> _WHAT IS NEEDED_
Each line of the material beneath should be duplicated exactly.

RECORDED INFORMATION section start

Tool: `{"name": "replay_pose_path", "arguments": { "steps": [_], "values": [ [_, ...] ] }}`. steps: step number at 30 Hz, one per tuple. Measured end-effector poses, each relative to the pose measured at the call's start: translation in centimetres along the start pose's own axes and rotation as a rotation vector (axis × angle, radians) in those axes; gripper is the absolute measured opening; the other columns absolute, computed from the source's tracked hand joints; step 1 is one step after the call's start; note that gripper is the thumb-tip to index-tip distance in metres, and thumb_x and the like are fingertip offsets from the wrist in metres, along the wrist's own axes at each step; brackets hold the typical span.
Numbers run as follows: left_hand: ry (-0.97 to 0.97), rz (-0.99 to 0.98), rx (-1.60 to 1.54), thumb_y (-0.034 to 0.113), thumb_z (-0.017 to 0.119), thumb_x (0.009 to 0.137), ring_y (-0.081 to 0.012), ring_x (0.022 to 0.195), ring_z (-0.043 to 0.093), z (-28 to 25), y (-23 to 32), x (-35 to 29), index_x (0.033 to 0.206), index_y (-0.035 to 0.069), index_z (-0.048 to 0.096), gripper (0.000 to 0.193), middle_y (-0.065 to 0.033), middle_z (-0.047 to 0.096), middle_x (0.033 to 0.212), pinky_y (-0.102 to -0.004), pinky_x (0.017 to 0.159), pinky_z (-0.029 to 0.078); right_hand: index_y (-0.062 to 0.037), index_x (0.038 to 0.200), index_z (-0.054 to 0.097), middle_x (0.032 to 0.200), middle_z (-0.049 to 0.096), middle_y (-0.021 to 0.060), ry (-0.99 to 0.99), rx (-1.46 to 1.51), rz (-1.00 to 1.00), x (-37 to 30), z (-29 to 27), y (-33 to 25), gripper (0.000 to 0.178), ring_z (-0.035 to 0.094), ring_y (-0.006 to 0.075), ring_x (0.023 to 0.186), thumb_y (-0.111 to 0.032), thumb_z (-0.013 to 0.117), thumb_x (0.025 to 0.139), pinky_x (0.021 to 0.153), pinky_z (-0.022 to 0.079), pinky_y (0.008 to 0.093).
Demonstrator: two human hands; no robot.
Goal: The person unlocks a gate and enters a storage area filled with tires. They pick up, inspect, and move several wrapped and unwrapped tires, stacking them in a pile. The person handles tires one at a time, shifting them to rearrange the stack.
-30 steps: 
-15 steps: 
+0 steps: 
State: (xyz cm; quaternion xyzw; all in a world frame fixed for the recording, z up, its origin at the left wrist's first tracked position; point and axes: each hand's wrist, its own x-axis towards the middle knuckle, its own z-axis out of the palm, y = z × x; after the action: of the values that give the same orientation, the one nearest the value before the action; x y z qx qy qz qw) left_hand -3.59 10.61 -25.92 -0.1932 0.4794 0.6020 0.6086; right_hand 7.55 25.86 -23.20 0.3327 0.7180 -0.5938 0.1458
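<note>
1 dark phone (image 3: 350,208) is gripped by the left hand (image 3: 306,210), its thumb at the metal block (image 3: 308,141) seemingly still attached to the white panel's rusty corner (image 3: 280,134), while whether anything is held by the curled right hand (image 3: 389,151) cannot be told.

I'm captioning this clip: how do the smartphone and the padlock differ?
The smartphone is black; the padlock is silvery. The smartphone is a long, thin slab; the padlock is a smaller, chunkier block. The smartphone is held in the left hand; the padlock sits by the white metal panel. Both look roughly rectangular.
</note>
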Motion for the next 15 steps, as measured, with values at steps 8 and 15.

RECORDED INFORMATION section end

> _RESPONSE_
Tool: `{"name": "replay_pose_path", "arguments": { "steps": [_], "values": [ [_, ...] ] }}`. steps: step number at 30 Hz, one per tuple. Measured end-effector poses, each relative to the pose measured at the call's start: translation in centimetres along the start pose's own axes and rotation as a rotation vector (axis × angle, radians) in those axes; gripper is the absolute measured opening; the other columns absolute, computed from the source's tracked hand joints; step 1 is one step after the call's start; note that gripper is the thumb-tip to index-tip distance in metres, and thumb_x and the like are fingertip offsets from the wrist in metres, along the wrist's own axes at each step; brackets hold the typical span.
Numbers run as follows: left_hand: ry (-0.97 to 0.97), rz (-0.99 to 0.98), rx (-1.60 to 1.54), thumb_y (-0.034 to 0.113), thumb_z (-0.017 to 0.119), thumb_x (0.009 to 0.137), ring_y (-0.081 to 0.012), ring_x (0.022 to 0.195), ring_z (-0.043 to 0.093), z (-28 to 25), y (-23 to 32), x (-35 to 29), index_x (0.033 to 0.206), index_y (-0.035 to 0.069), index_z (-0.048 to 0.096), gripper (0.000 to 0.193), middle_y (-0.065 to 0.033), middle_z (-0.047 to 0.096), middle_x (0.033 to 0.212), pinky_y (-0.102 to -0.004), pinky_x (0.017 to 0.159), pinky_z (-0.029 to 0.078); right_hand: index_y (-0.062 to 0.037), index_x (0.038 to 0.200), index_z (-0.054 to 0.097), middle_x (0.032 to 0.200), middle_z (-0.049 to 0.096), middle_y (-0.021 to 0.060), ry (-0.99 to 0.99), rx (-1.46 to 1.51), rz (-1.00 to 1.00), x (-37 to 30), z (-29 to 27), y (-33 to 25), gripper (0.000 to 0.178), ring_z (-0.035 to 0.094), ring_y (-0.006 to 0.075), ring_x (0.023 to 0.186), thumb_y (-0.111 to 0.032), thumb_z (-0.013 to 0.117), thumb_x (0.025 to 0.139), pinky_x (0.021 to 0.153), pinky_z (-0.022 to 0.079), pinky_y (0.008 to 0.093).
Demonstrator: two human hands; no robot.
Goal: The person unlocks a gate and enters a storage area filled with tires. They pick up, inspect, and move several wrapped and unwrapped tires, stacking them in a pile. The person handles tires one at a time, shifting them to rearrange the stack.
-30 steps: 
-15 steps: 
+0 steps: 
State: (xyz cm; quaternion xyzw; all in a world frame fixed for the recording, z up, its origin at the left wrist's first tracked position; point and axes: each hand's wrist, its own x-axis towards the middle knuckle, its own z-axis out of the palm, y = z × x; after the action: of the values that give the same orientation, the one nearest the value before the action; x y z qx qy qz qw) left_hand -3.59 10.61 -25.92 -0.1932 0.4794 0.6020 0.6086; right_hand 7.55 25.86 -23.20 0.3327 0.7180 -0.5938 0.1458
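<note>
1 dark phone (image 3: 350,208) is gripped by the left hand (image 3: 306,210), its thumb at the metal block (image 3: 308,141) seemingly still attached to the white panel's rusty corner (image 3: 280,134), while whether anything is held by the curled right hand (image 3: 389,151) cannot be told.

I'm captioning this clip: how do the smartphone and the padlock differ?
The smartphone is black; the padlock is silvery. The smartphone is a long, thin slab; the padlock is a smaller, chunkier block. The smartphone is held in the left hand; the padlock sits by the white metal panel. Both look roughly rectangular.
</note>
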Motion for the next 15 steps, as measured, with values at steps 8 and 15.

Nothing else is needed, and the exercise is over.